Description of the task. Give the records again, word for word.

§ §

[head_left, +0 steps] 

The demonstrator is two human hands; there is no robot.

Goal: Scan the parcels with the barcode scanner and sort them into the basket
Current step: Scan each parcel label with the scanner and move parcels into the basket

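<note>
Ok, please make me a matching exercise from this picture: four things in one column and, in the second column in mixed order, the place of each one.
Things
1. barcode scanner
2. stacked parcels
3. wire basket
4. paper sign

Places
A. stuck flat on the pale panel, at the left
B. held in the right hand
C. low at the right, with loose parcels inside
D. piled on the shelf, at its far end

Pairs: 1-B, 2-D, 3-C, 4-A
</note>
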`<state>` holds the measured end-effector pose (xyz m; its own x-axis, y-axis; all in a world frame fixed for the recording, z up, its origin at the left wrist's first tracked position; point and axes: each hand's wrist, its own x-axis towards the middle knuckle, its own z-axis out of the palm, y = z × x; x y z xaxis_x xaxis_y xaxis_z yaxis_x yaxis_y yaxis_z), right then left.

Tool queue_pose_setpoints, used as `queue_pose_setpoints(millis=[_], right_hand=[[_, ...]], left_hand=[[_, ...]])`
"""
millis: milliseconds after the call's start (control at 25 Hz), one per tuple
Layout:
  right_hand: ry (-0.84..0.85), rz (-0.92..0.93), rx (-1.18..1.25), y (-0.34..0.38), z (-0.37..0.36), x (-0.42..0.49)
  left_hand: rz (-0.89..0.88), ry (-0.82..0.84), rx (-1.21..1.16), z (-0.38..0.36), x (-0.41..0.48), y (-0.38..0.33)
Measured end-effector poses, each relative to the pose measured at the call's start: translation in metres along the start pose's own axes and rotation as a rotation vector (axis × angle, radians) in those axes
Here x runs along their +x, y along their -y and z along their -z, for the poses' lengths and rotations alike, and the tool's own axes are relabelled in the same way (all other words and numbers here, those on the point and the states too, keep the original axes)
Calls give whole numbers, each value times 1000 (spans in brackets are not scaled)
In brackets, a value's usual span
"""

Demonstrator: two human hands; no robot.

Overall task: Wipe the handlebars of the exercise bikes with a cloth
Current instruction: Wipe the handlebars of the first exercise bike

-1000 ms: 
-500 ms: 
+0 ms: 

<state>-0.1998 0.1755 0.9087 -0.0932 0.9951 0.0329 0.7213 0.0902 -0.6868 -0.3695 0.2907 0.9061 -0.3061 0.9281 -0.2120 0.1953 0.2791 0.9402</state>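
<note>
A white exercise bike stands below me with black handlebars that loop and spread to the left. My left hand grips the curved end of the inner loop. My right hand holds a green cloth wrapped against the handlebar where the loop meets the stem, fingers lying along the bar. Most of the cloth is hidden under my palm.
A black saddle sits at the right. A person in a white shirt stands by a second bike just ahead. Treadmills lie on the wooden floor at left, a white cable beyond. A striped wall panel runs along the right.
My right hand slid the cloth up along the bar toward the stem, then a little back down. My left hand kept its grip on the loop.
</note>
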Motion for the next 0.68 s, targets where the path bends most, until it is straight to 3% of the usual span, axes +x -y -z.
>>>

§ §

Task solution.
[head_left, +0 steps] 

The demonstrator is two human hands; there is no robot.

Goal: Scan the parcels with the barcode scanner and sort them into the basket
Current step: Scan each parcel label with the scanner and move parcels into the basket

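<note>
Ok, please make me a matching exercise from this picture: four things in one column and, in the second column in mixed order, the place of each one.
Things
1. barcode scanner
2. stacked parcels
3. wire basket
4. paper sign

Places
A. stuck flat on the pale panel, at the left
B. held in the right hand
C. low at the right, with loose parcels inside
D. piled on the shelf, at its far end

Pairs: 1-B, 2-D, 3-C, 4-A
</note>
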`<state>` holds the measured end-effector pose (xyz m; its own x-axis, y-axis; all in a world frame fixed for the recording, z up, its origin at the left wrist's first tracked position; point and axes: each hand's wrist, its own x-axis towards the middle knuckle, its own z-axis out of the palm, y = z × x; x y z xaxis_x xaxis_y xaxis_z yaxis_x yaxis_y yaxis_z), right then left.

Tool queue_pose_setpoints, used as `queue_pose_setpoints(millis=[_], right_hand=[[_, ...]], left_hand=[[_, ...]])`
"""
millis: milliseconds after the call's start (control at 25 Hz), one per tuple
Layout:
  right_hand: ry (-0.84..0.85), rz (-0.92..0.93), rx (-1.18..1.25), y (-0.34..0.38), z (-0.37..0.36), x (-0.42..0.49)
  left_hand: rz (-0.89..0.88), ry (-0.82..0.84), rx (-1.21..1.16), z (-0.38..0.36), x (-0.41..0.48), y (-0.38..0.33)
Measured end-effector poses, each relative to the pose measured at the call's start: translation in metres along the start pose's own axes and rotation as a rotation vector (axis × angle, radians) in those axes
Here x runs along their +x, y along their -y and z along their -z, for the poses' lengths and rotations alike, and the tool's own axes are relabelled in the same way (all other words and numbers here, those on the point and the states too, keep the original axes)
Calls give whole numbers, each value times 1000 (spans in brackets are not scaled)
In brackets, a value's usual span
"""

Demonstrator: two human hands; no robot.

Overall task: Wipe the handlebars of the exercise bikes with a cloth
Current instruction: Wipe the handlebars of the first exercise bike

-1000 ms: 
-500 ms: 
+0 ms: 

<state>-0.1998 0.1755 0.9087 -0.0932 0.9951 0.0329 0.7213 0.0902 -0.6868 -0.3695 0.2907 0.9061 -0.3061 0.9281 -0.2120 0.1953 0.2791 0.9402</state>
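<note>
A white exercise bike stands below me with black handlebars that loop and spread to the left. My left hand grips the curved end of the inner loop. My right hand holds a green cloth wrapped against the handlebar where the loop meets the stem, fingers lying along the bar. Most of the cloth is hidden under my palm.
A black saddle sits at the right. A person in a white shirt stands by a second bike just ahead. Treadmills lie on the wooden floor at left, a white cable beyond. A striped wall panel runs along the right.
My right hand slid the cloth up along the bar toward the stem, then a little back down. My left hand kept its grip on the loop.
</note>
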Motion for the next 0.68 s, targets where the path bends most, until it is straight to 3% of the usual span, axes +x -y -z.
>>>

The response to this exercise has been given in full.